* **Instructions to follow**
All lines of the material that contain "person" must be copied out.

* **Data supplied**
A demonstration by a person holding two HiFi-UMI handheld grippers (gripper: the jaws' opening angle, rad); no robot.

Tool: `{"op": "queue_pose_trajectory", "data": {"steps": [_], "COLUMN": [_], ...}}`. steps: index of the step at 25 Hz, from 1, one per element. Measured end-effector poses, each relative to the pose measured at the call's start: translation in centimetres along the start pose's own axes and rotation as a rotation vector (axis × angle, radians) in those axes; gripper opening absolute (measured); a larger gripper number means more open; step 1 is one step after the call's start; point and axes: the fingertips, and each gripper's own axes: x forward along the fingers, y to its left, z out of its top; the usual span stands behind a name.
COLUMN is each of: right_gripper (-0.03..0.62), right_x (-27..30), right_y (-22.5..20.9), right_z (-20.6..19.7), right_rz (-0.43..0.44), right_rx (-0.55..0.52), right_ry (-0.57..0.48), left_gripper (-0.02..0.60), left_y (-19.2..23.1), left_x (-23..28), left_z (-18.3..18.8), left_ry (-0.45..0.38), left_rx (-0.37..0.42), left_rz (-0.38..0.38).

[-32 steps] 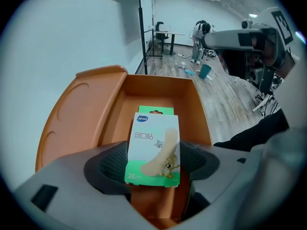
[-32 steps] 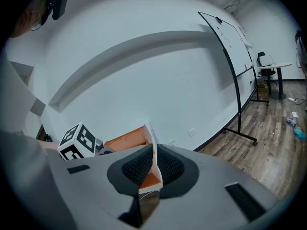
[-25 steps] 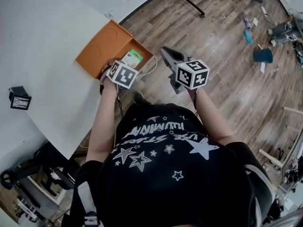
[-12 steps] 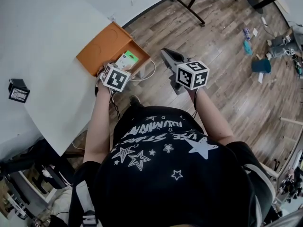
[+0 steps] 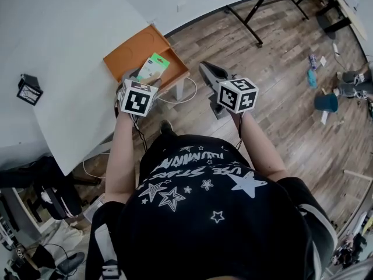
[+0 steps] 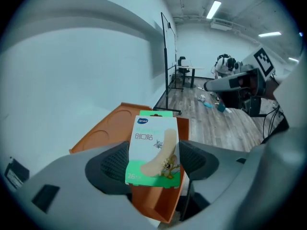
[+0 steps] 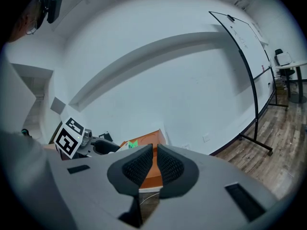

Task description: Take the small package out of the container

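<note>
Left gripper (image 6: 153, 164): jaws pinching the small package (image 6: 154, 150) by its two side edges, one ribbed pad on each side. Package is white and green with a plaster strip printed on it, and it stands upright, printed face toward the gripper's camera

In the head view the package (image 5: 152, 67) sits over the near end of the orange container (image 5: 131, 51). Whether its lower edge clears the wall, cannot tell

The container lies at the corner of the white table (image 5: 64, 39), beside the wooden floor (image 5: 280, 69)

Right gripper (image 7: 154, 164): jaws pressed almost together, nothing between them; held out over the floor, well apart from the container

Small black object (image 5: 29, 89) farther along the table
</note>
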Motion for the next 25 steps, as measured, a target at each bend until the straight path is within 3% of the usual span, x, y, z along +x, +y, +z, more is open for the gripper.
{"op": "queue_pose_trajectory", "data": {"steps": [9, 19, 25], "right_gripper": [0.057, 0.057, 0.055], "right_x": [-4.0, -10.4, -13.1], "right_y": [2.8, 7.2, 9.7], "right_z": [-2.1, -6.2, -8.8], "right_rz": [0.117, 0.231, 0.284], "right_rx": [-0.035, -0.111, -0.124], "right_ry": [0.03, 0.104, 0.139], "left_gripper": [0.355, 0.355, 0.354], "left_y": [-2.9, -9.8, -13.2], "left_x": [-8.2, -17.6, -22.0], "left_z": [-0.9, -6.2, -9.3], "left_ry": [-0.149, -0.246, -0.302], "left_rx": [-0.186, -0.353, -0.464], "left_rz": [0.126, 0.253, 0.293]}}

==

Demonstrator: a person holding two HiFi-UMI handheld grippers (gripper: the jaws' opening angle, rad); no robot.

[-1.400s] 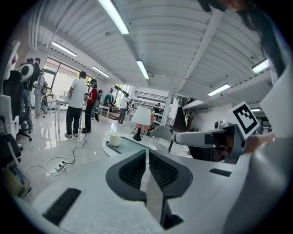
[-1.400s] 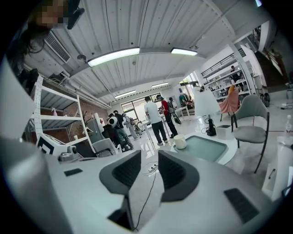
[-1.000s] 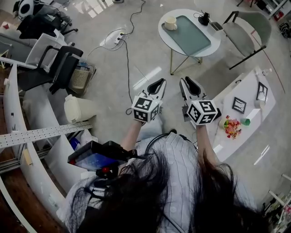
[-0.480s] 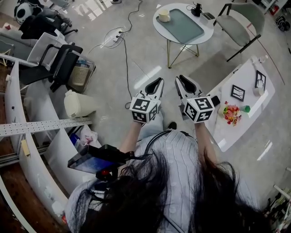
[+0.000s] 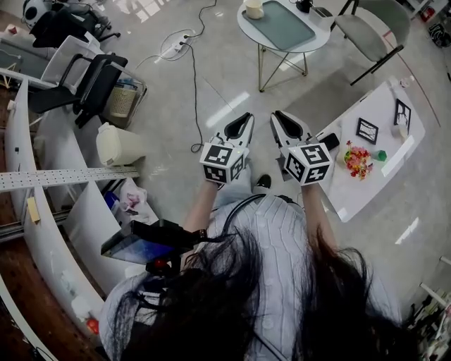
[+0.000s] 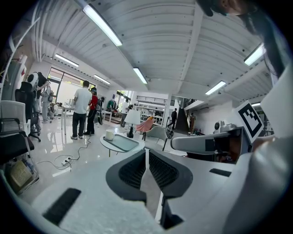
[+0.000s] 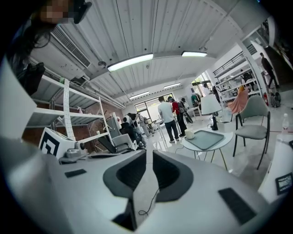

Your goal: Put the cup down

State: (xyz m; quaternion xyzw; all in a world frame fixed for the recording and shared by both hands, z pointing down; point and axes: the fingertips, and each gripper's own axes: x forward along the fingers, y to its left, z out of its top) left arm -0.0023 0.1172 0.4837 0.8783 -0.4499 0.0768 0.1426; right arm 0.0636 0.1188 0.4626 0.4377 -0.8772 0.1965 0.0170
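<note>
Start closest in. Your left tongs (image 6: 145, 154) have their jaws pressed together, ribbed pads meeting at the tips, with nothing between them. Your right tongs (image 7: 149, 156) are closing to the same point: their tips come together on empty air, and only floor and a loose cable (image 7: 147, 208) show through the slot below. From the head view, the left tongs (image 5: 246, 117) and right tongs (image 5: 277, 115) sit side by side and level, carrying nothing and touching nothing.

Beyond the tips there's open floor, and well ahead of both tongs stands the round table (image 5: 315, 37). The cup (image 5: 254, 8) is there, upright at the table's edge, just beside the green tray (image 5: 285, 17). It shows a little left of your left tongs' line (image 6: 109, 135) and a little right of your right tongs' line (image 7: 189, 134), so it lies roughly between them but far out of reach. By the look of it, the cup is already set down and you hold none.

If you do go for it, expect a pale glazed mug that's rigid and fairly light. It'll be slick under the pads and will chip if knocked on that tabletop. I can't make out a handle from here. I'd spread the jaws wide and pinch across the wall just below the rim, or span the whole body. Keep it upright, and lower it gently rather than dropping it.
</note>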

* **Answer space**
A demonstration by a person holding two HiFi-UMI handheld grippers (gripper: the jaws' opening angle, rad); no robot.
Demonstrator: a person holding two HiFi-UMI handheld grippers (gripper: the jaws' opening angle, rad); no robot.

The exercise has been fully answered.